TASK ITEM: Every line from the start of the records below to the line containing "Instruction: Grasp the" should be retyped exactly, that line included, and no others.
━━━━
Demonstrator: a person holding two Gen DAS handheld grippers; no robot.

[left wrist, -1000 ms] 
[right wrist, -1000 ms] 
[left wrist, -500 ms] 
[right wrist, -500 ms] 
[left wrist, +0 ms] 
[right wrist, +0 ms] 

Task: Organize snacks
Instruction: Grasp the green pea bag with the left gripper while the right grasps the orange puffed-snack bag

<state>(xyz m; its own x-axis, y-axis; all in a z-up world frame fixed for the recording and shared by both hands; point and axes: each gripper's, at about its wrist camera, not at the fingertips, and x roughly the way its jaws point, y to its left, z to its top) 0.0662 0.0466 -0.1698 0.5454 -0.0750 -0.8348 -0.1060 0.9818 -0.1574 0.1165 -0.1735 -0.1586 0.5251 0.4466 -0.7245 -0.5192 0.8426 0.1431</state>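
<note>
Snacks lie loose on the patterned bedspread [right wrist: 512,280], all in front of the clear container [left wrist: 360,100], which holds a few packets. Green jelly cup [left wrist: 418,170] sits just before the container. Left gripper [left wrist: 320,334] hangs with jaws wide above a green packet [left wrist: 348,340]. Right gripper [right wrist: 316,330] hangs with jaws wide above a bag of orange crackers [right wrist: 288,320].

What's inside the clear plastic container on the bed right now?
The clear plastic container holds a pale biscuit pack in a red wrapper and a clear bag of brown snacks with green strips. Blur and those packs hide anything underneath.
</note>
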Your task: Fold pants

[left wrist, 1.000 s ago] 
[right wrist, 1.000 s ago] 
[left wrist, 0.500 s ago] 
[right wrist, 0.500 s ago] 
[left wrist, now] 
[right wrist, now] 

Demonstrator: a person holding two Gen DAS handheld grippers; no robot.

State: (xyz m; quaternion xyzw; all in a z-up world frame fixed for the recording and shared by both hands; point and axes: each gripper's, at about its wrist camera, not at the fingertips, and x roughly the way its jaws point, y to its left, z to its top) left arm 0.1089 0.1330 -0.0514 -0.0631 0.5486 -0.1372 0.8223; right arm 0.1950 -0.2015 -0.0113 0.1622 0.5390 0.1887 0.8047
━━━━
WRITTEN SOLUTION:
Demonstrator: a person holding two Gen DAS handheld grippers; no robot.

[left wrist, -1000 ms] 
[right wrist, -1000 ms] 
[left wrist, -500 ms] 
[right wrist, -500 ms] 
[left wrist, +0 ms] 
[right wrist, +0 ms] 

Task: Organize snacks
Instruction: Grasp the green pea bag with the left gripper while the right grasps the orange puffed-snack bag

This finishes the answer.